PGP quickly secured $14 million in first-round financing from DCM-Doll Capital Management and Venrock Associates. The money helped the firm move from being part of Network Associates to being independent.

"Literally, the transition was seamless," Dunkelberger said. "If we had bought the assets and then had to depend on money coming in, with collection lag time, we wouldn’t have been able to do it that quickly. (Venture funding) helped us keep customers and attract high-quality individuals. Customers would ask us, ‘Who’s working on the software code?’ And we’d say, ‘The same people as the last five years.’"

That was important, he said, because customers in this market don’t like to see any change in their vendors.

In addition, the venture money helped convince customers that the company wasn’t a fly-by-night operation.

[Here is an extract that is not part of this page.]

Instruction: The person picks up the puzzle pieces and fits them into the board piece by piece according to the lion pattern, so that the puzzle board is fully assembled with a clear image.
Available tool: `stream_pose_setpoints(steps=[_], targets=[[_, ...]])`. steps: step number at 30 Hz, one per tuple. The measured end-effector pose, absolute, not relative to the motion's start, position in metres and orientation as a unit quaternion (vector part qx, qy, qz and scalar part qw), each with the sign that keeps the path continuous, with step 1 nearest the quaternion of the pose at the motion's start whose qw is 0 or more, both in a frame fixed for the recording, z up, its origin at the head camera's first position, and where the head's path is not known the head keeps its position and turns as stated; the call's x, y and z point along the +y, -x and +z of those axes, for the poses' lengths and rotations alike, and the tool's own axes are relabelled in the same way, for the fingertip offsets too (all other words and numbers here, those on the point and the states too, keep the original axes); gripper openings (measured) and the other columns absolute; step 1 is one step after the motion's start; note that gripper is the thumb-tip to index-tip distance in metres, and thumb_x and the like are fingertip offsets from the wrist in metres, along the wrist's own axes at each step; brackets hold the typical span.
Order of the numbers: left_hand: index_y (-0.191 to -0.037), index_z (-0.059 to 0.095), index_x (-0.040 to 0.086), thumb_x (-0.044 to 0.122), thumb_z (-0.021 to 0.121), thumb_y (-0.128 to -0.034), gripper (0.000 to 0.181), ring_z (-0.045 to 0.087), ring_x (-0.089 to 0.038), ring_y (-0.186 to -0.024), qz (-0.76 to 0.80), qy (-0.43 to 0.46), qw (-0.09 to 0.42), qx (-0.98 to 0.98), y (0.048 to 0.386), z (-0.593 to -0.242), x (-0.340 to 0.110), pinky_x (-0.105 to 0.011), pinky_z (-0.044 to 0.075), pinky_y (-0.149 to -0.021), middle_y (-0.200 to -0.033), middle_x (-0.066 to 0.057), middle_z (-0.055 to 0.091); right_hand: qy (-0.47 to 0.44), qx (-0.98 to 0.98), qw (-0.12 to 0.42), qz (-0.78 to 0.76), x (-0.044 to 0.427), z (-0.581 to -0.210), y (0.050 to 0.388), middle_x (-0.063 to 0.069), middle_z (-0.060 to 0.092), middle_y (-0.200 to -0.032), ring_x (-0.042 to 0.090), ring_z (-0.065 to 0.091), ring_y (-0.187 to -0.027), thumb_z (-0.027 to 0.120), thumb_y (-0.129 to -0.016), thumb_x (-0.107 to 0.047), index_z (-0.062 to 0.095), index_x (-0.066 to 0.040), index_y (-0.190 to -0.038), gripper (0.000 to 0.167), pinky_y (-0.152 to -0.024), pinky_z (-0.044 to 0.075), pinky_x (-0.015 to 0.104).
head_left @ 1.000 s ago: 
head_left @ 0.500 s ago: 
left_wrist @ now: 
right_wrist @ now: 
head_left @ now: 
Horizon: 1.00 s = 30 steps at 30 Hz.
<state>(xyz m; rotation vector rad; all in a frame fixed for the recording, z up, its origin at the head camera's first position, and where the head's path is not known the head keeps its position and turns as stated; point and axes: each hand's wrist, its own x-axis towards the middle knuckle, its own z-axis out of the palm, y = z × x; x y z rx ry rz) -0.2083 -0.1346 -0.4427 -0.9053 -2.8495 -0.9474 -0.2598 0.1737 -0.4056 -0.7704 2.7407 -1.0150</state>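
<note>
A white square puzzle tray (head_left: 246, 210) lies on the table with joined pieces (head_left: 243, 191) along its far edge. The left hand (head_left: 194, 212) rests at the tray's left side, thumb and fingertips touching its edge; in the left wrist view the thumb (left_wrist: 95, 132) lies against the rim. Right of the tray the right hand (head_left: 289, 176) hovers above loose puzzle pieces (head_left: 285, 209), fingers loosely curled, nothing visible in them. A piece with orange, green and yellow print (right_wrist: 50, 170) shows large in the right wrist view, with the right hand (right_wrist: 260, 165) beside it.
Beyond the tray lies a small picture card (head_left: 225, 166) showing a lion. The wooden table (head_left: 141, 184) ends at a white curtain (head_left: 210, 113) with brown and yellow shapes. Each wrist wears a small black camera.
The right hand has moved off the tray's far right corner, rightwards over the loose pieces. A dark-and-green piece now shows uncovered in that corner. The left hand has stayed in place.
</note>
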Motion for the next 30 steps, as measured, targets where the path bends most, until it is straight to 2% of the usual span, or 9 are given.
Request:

"We weren’t out scrapping for funds," Dunkelberger said. "We had money in the bank. People felt secure that the company was backed by venture capital , and they were happy to have deep pockets behind us."

Of course, there was some give and take. Venrock and DCM-Doll didn’t finance PGP out of the good of their hearts. They invested because they saw a chance for the company to grab a big market opportunity with its next-generation product designed to make encryption software more user friendly. "Venture-capital firms saw that as the key to financing us," Dunkelberger said.

Some established companies use outside help to take aim at bigger competitors. Unica Corp., an enterprise marketing management provider, received venture money from Summit Partners in 1999.

"They didn’t just add money, they added expertise and board members," said Yuchun Lee, the company’s founder and CEO. "They made us run like a public company even though we’re private, and held us accountable. That may sound trite, but it’s the bedrock of business."

Now, Unica’s largest rival is out of business and Unica’s sales and profits continue to increase. "It’s not like we had to have the money or die," Lee said. "A lot of great companies receive money and use it as an offensive weapon instead of defensive. "

Steve Bird and George Bischof, general partners at Focus Ventures, concentrate solely on late-stage, or as they put it, "expansion-stage" investing. Most of the companies they fund don’t need help with day-to-day operations.

"We try to help companies with strategic partner and customer opportunities," Bird said. "We have tried to help them expand their boards, looking for industry luminaries who can take on a role as director."

Sometimes all a company needs is cash in the bank. Back in the days of the stock market bubble, many Fortune 500 firms got burned when they established business relations with companies that ended up going out of business. So now they’re extra careful to scope out a company’s financial situation before signing a contract. Money in the bank and a relationship with venture capital can be the key for a smaller company to get business even if it has no immediate need for the cash.

"I showed up at one board meeting, and they said, ‘Thanks, but we hope to never use your money,’" said Focus Venture’s Bischof.